Dass die Insassen dafür nichts für Unterkunft und Verpflegung ausgeben müssen, ist für Manuel Matzke kein Argument. „Diejenigen könnten stattdessen entsprechende Haftkosten zahlen, das wäre alles umsetzbar.“ Nicht nur wäre das ein wichtiges Signal für die Betreffenden, nämlich, dass Arbeit sich lohnt. „Mindestlohn bedeutet aber auch die Einbeziehung in die sozialen Leistungssysteme“, sprich: Rentenkasse, Krankenversicherung und so weiter.

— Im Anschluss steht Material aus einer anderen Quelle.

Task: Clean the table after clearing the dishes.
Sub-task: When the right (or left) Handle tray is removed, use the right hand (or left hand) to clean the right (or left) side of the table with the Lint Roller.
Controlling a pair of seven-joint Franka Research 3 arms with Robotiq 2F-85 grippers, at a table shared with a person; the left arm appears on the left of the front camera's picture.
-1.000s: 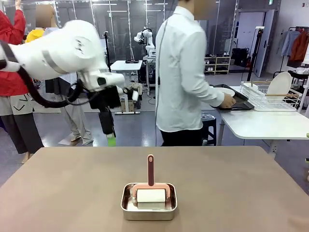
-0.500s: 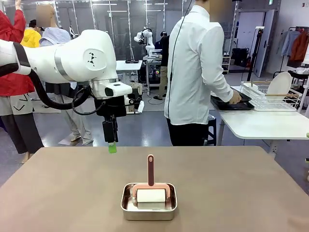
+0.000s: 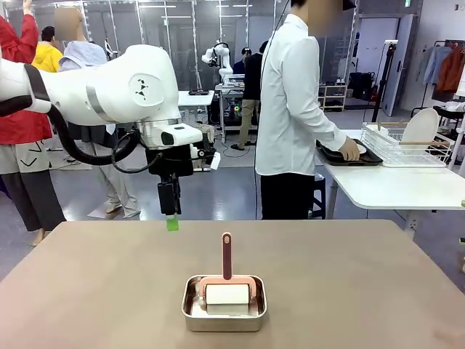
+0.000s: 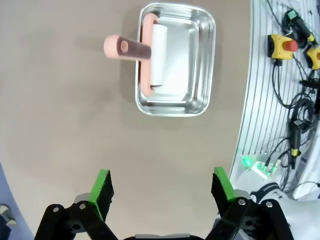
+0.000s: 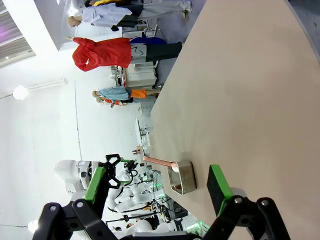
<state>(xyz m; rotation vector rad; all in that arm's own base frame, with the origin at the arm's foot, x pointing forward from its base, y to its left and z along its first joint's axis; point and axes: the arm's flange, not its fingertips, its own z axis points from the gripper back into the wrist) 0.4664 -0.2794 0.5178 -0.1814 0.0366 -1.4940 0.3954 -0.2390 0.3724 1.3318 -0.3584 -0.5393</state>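
from the front: left jaws edge-on above the matte taupe desk (image 3: 87,291), at eleven o'clock of the shiny steel pan (image 3: 224,314); spread unreadable there. from the left wrist: spread wide on green pads (image 4: 102,182), gripping nothing; rounded-rectangular pan at twelve o'clock, white lint roller (image 4: 159,55) lying inside, pink handle upright. from the right wrist: right jaws equally wide, empty. at two o'clock, dark tray (image 3: 367,158) under a person's hand (image 3: 349,151) on the white side desk (image 3: 392,185).

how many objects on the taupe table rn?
2. A steel pan sits on the table, centre, toward the robot's side; a pink-handled lint roller rests inside it, handle upright. Table's nearest strip is out of frame.
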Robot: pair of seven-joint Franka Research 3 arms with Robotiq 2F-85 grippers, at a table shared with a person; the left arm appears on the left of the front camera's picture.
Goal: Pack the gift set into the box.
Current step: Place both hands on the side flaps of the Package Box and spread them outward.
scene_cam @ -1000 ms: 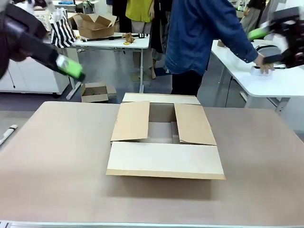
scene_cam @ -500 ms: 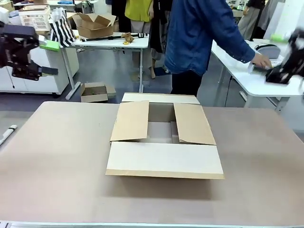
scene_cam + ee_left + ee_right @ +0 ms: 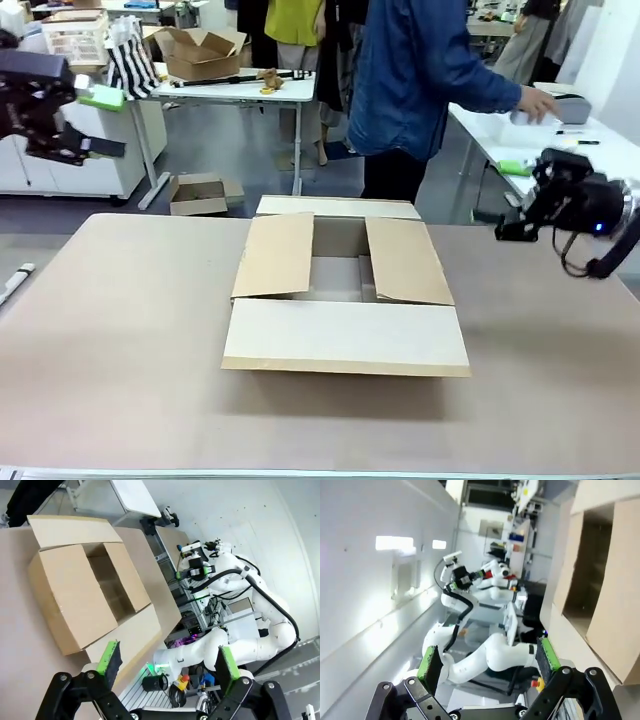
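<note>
Jaws on both arms are spread wide and grip nothing. In the left wrist view the left jaws show their green left pads (image 3: 110,657) far apart, touching nothing, with the box (image 3: 75,595) beyond them. In the right wrist view the right jaws are just as wide, their right pads (image 3: 431,662) bare, and only part of the box (image 3: 615,595) shows, cut off at the picture's edge. From the front, the left arm (image 3: 35,100) hangs high beyond the far left corner of the surface (image 3: 120,330), and the right arm (image 3: 580,200) hovers over its far right edge; at that angle I cannot tell how the jaws stand. The box (image 3: 345,338) sits mid-surface, its near and far flaps folded outward and its two side flaps tilted inward. A patch of its floor shows between them and the rest is hidden. At the far edge a person (image 3: 420,80) reaches a hand (image 3: 537,102) toward a white side table (image 3: 590,165); what the hand touches is hard to make out.
</note>
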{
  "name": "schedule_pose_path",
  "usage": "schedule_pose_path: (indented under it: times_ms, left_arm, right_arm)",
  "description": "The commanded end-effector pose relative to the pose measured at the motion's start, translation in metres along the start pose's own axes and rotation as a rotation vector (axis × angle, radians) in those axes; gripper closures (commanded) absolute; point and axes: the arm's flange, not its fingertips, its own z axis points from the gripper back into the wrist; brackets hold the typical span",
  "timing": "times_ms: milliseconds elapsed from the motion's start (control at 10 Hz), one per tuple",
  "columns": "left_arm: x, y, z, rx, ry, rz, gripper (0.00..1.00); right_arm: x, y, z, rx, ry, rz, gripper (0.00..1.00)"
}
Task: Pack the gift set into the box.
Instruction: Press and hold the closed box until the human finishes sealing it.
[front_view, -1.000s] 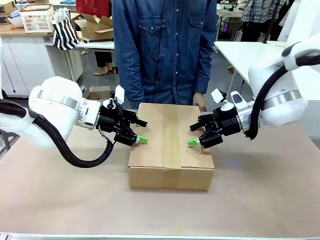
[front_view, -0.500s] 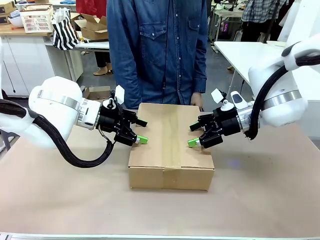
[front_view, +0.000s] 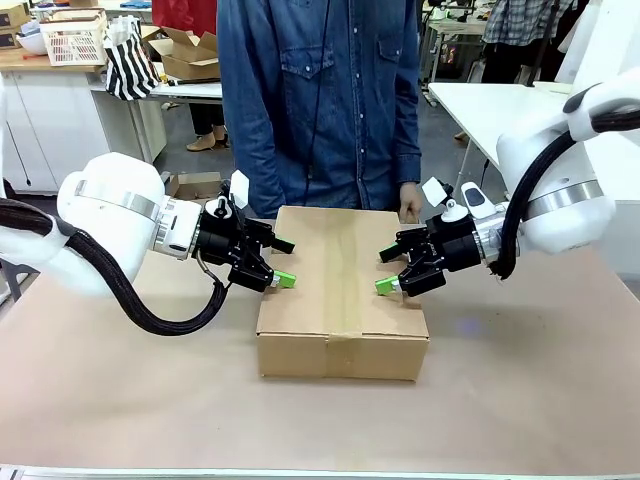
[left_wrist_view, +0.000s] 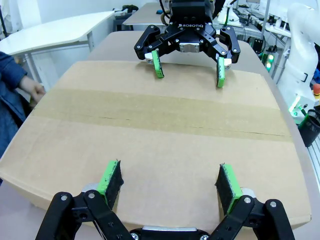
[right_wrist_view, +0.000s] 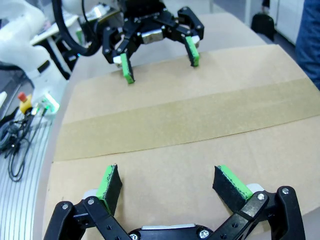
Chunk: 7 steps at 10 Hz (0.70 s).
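Observation:
The box (front_view: 340, 290) lies shut in the middle of the table, with a strip of brown tape along its top seam. The gift set is hidden. My left gripper (front_view: 283, 262) hangs open over the box's left edge, nothing between its green pads. My right gripper (front_view: 385, 270) hangs open over the right edge, facing the left one. In the left wrist view my left gripper (left_wrist_view: 169, 175) spreads over the box top (left_wrist_view: 150, 125), with the right gripper (left_wrist_view: 189, 72) opposite. In the right wrist view my right gripper (right_wrist_view: 169, 176) spreads over the box top (right_wrist_view: 175, 120), facing the left gripper (right_wrist_view: 161, 65).
A person in a denim shirt (front_view: 320, 100) stands at the table's far edge, one hand (front_view: 408, 207) by the box's far right corner. The tan table (front_view: 120, 400) lies bare around the box. A white table (front_view: 490, 100) stands behind on the right.
Both arms have stayed still. The person has shifted slightly to the right, and the hand by the box's far right corner has moved a little.

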Motion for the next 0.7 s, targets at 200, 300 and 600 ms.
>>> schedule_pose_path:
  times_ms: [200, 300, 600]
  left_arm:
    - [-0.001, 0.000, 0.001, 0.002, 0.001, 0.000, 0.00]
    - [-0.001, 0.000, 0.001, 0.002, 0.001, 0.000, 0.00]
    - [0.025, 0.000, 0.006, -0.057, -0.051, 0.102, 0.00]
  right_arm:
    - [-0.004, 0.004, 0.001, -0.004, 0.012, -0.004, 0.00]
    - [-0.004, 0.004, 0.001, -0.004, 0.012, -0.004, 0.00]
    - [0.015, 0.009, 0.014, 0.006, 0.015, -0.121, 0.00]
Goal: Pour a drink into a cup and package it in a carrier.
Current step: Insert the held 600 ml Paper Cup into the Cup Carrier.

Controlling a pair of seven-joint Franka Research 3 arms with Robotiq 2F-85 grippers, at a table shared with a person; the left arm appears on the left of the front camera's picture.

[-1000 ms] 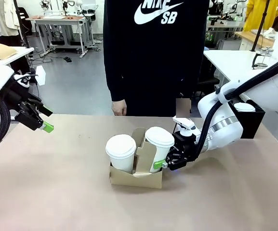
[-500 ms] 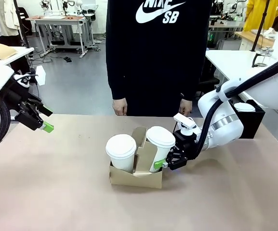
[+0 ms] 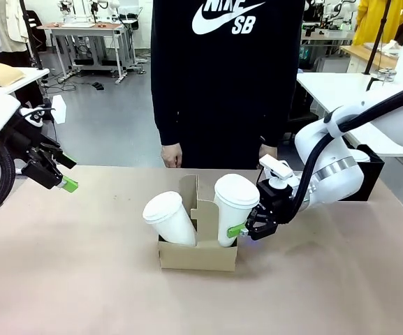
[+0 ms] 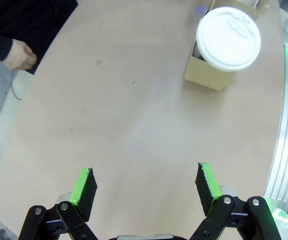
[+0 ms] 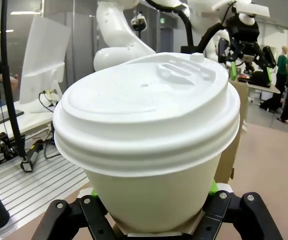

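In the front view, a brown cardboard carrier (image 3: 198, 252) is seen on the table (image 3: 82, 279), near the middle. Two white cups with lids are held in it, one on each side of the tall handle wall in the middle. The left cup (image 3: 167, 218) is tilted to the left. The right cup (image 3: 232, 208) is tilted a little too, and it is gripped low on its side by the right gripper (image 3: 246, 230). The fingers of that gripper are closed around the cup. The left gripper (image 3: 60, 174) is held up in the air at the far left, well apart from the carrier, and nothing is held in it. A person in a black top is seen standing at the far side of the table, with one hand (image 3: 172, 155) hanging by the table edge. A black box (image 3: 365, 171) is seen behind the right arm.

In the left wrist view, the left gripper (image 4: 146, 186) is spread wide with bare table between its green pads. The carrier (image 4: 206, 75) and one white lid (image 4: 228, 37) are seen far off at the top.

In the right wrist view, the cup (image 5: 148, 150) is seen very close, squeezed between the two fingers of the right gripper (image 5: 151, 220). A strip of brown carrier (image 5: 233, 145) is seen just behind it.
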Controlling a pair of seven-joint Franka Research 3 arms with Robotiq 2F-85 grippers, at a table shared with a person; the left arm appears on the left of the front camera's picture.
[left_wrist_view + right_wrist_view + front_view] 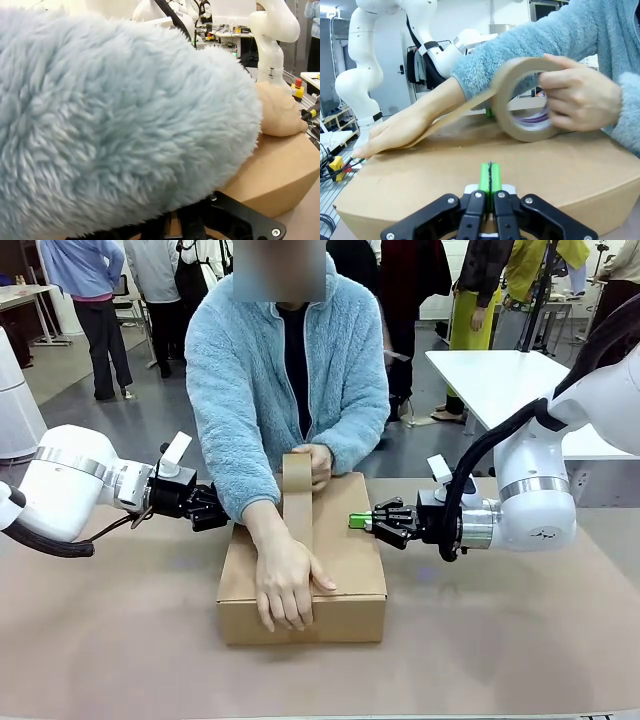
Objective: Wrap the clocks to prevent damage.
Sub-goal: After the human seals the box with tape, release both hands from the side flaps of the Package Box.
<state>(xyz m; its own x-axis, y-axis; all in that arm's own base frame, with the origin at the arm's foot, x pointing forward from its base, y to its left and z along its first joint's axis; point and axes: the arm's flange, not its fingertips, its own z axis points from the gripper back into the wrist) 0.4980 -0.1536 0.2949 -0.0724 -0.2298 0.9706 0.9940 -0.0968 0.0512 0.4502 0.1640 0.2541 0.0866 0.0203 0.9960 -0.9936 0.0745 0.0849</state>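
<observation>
The clocks are hidden. A closed brown cardboard box [345,555] lies mid-table. The person presses a strip of brown tape down over its front edge with one hand [285,588]. The other hand holds the tape roll [297,472] upright at the box's far edge, also seen as the roll [522,100] in the right wrist view. My right gripper [357,521] is shut and empty, its green pads together at the box's [420,172] right side; the same gripper [489,177] shows just above the box's edge. My left gripper [222,512] is shut, tucked against the person's fluffy blue sleeve [115,115].
The table [500,640] is covered in brown paper, with free room in front and to both sides of the box. A white table [500,380] stands behind at the right. Several people stand farther back.
</observation>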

Dass die Gefangenen dann auch ganz andere Möglichkeiten zur Entschädigung der Opfer haben, machten sich viele dabei auch nicht klar.

Klischee vs. Realität

Klischee
Gefangene sind Zwangsarbeiter.

Realität
Auch wenn der Gesetzgeber lieber von „Arbeitspflicht“ spricht – die Betitelung ist nicht falsch. Denn wer in einem Gefängnis in Baden-Württemberg arbeitsfähig ist, muss auch arbeiten. Wer sich weigert, muss mit Bestrafungen rechnen, zum Beispiel Kürzung der Freizeit oder der Fernseher des Insassen wird einkassiert. Das Grundgesetz erklärt die Zwangsarbeit für Strafgefangene sogar explizit für zulässig. Die Grenzen zwischen Arbeitspflicht und Zwangsarbeit sind nicht ganz eindeutig. Einige Bundesländer haben die Arbeitspflicht mittlerweile abgeschafft, in Baden-Württemberg herrscht aber die Auffassung, dass eine geregelte Arbeit – in Verbindung mit einem geregelten Tagesablauf und dem Zusammenarbeiten mit anderen – für die Resozialisierung der Gefangenen wichtig ist. Die Gefangenengewerkschaft setzt sich entschieden gegen die Arbeitspflicht ein und fordert eine grundsätzliche Abschaffung.